Firstly, the three giri seem circular—not, it seems, spherical, although in the Convivio Dante says dico ‘cerchio’ largamente ogni ritondo, o corpo o superficie (Conv. 2.13.26)—and the circle, as a universal topos of the most perfect of forms (Conv. 2.13.26), is the one most appropriate for representing the Divine. Equally fundamental to this image is the Nicene Creed, which made doctrinal the representation of God as having a Triune nature. Representing the Trinity as three interlocking rings, while not uncommon in the Middle Ages, signals a particular visualization and spatialization of God.

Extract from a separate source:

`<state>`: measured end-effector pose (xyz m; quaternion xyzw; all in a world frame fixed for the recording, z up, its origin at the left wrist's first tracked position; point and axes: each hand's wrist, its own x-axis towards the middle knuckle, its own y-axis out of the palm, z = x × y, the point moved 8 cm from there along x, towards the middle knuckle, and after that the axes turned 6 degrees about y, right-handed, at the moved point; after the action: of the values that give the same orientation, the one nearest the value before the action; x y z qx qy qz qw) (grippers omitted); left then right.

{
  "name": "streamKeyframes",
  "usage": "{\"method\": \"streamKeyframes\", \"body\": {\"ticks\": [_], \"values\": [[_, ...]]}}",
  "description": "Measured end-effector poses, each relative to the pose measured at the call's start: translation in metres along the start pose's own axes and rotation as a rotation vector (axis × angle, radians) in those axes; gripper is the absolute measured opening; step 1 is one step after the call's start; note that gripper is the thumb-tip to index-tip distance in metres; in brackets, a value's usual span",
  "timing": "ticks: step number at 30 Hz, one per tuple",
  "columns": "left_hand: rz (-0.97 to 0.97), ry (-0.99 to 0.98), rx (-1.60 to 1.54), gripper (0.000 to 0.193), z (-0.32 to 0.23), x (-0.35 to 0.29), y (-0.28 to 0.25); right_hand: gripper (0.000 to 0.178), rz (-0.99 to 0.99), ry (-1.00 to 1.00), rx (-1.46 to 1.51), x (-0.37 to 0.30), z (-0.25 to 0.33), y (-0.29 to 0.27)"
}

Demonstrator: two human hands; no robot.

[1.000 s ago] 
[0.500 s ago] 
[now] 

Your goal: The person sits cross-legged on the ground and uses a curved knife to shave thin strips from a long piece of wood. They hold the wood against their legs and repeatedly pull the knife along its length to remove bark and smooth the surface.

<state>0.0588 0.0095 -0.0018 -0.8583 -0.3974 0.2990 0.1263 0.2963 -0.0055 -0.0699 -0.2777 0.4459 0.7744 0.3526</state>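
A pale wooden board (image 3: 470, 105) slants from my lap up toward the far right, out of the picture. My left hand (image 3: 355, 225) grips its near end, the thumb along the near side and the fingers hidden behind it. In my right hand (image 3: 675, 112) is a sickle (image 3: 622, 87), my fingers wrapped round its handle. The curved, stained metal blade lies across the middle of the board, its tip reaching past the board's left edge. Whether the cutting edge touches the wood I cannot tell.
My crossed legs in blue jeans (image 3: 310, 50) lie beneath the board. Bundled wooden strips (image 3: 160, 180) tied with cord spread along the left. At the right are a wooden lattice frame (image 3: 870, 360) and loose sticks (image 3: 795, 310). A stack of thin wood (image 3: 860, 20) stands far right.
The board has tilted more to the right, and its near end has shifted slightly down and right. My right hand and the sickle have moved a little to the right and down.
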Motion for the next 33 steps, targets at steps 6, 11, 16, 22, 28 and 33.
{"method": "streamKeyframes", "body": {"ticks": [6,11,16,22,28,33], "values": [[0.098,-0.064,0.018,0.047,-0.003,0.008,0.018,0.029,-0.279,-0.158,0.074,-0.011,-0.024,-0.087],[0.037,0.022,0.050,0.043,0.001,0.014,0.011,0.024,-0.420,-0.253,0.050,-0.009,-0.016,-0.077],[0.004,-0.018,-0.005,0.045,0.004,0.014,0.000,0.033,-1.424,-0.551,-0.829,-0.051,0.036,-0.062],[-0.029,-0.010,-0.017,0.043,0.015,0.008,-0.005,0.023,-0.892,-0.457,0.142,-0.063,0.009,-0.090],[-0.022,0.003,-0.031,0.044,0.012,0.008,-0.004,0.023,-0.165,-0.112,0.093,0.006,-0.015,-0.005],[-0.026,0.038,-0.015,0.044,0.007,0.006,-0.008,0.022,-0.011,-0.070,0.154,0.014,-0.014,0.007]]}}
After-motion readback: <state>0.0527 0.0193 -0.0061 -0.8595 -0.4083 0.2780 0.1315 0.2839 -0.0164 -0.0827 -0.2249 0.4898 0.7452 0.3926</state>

St. Augustine used three gold rings as an analogy to the Trinity (De Trinitate 9.4.7), and Petrus Alfonsus (Dialogi contra Iudaeos, Tit.6) depicts the Trinity as three connected, although not interlocking, rings. The twelfth-century abbott Joachim of Fiore, among the blessed in Canto 12, also presented a striking illustration of the Trinity as three rings.42 In his Liber figurarum, Joachim pictures the Trinity as three linked rings on a horizontal plane (left to right) with the Father as the first ring (color green), the Son in the center (blue), and the Spirit as the last ring [End Page 199] (red); these three colors were also used to represent the main colors of the rainbow. Perhaps it is not by chance that Dante places Joachim in the same sphere (the Sphere of the Sun) in which he also discusses rainbows (Par. 22.10–18). Revelation 4:2–3—a text from which several images in this canto may have been drawn—describes an emerald-like rainbow surrounding God (who Himself is described as of jasper [which can be green, yellow, or red] and carnelian [dark red]). The color blue, however, is missing in this image. Explaining the colors of these three giri, as well as their orientation, has occupied much scholarly attention. I refer readers to my comments on “color” in Dante depiction of the giri.43

Although tracing Dante’s three rings back to Joachim’s image is tempting, even given the difference in the colors, on comparison we see an interesting problem: Joachim’s three rings are interlocked in such a way that if one were removed, the other two would remain linked. But the Nicene Trinity implies that all three entities are inextricably linked and equal in size and form, and that they all exist as a three-and-one whole. Whether Dante knew of the chain-link topology of Joachim’s Trinity rings, and whether he found that topology to be a problem, we do not know. Medieval Europe proffered many examples of three interlocking rings, crescents, branches, leaves, and other items arranged in a triangular layout, and with varying types of intersections, many of which Dante would likely have seen figured in church mosaics, rose windows, intarsias, and pavements throughout Italy.44 One such intersection, or “knot”—a term especially relevant when recalling the nodo holding together the forma universal (91) and holding the body together with the soul45—is what the mathematical field of topology today calls Borromean Rings, or a Brunnian Link. These rings, arranged in a triangular format, have a particular kind of linking—a braiding, if you will—such that if one ring were detached, the remaining two would slide apart as well. All three together make up the figure’s link. An illustration within a thirteenth-century French manuscript from Chartres with the words “Trinitas” and “unitas” written inside the loops offers a two-dimensional representation of Borromean Rings.46 It is impossible to create perfectly flat Borromean circles in three dimensions, as each must bend slightly to link the other two. But in the spaceless-timeless Empyrean Borromean giri could be united without having to bend.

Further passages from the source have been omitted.